### Problem description
Your copy of the data below must be exact and must leave out all pictures.

┌────────

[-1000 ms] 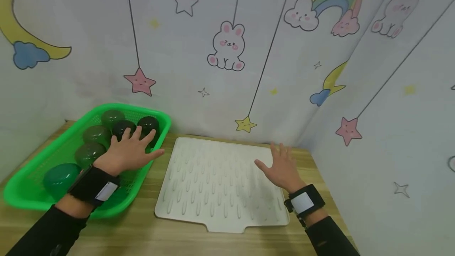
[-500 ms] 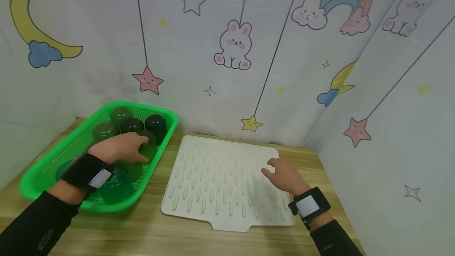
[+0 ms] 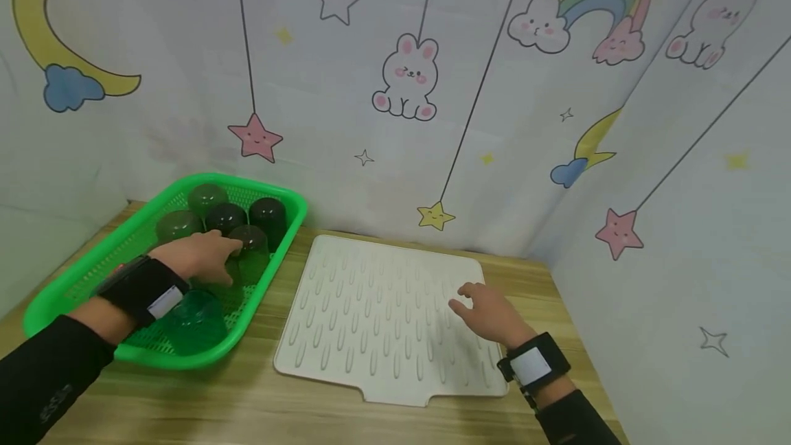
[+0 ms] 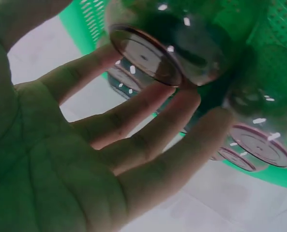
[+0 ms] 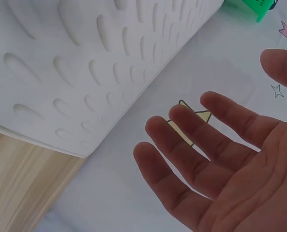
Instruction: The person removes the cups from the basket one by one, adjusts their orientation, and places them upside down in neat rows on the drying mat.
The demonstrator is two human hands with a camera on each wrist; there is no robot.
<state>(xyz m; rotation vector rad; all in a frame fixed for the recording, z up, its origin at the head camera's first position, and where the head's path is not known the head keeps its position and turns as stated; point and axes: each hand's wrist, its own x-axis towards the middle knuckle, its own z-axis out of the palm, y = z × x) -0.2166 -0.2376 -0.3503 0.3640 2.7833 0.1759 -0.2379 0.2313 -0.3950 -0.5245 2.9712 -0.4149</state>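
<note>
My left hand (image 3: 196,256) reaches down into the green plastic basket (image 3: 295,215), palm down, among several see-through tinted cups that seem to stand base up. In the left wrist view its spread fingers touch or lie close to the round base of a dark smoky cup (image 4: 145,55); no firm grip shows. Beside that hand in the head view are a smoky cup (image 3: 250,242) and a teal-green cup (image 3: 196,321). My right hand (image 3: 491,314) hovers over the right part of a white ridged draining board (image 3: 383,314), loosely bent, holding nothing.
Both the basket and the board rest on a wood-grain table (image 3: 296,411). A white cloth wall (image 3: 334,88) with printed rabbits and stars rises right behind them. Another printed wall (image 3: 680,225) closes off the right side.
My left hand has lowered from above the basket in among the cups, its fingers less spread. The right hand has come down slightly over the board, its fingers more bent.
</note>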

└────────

### Your solution
[-1000 ms] 
[-500 ms] 
[+0 ms] 
[+0 ms] 
[+0 ms] 
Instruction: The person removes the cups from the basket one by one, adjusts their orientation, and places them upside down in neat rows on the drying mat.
The demonstrator is two human hands with a camera on each wrist; there is no robot.
<state>(xyz m; rotation vector rad; all in a frame fixed for the recording, z up, its origin at the head camera's first position, and where the head's path is not known the head keeps its position and turns as stated; point and axes: each hand's wrist, its own x-axis towards the middle knuckle, its own z-axis out of the palm, y = z × x) -0.2166 -0.2376 -0.3503 0.3640 2.7833 0.1759 -0.2379 0.2313 -0.3950 -0.5245 2.9712 -0.4149</state>
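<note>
My left hand (image 3: 196,256) reaches down into the green plastic basket (image 3: 295,215), palm down, among several see-through tinted cups that seem to stand base up. In the left wrist view its spread fingers touch or lie close to the round base of a dark smoky cup (image 4: 145,55); no firm grip shows. Beside that hand in the head view are a smoky cup (image 3: 250,242) and a teal-green cup (image 3: 196,321). My right hand (image 3: 491,314) hovers over the right part of a white ridged draining board (image 3: 383,314), loosely bent, holding nothing.
Both the basket and the board rest on a wood-grain table (image 3: 296,411). A white cloth wall (image 3: 334,88) with printed rabbits and stars rises right behind them. Another printed wall (image 3: 680,225) closes off the right side.
My left hand has lowered from above the basket in among the cups, its fingers less spread. The right hand has come down slightly over the board, its fingers more bent.
</note>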

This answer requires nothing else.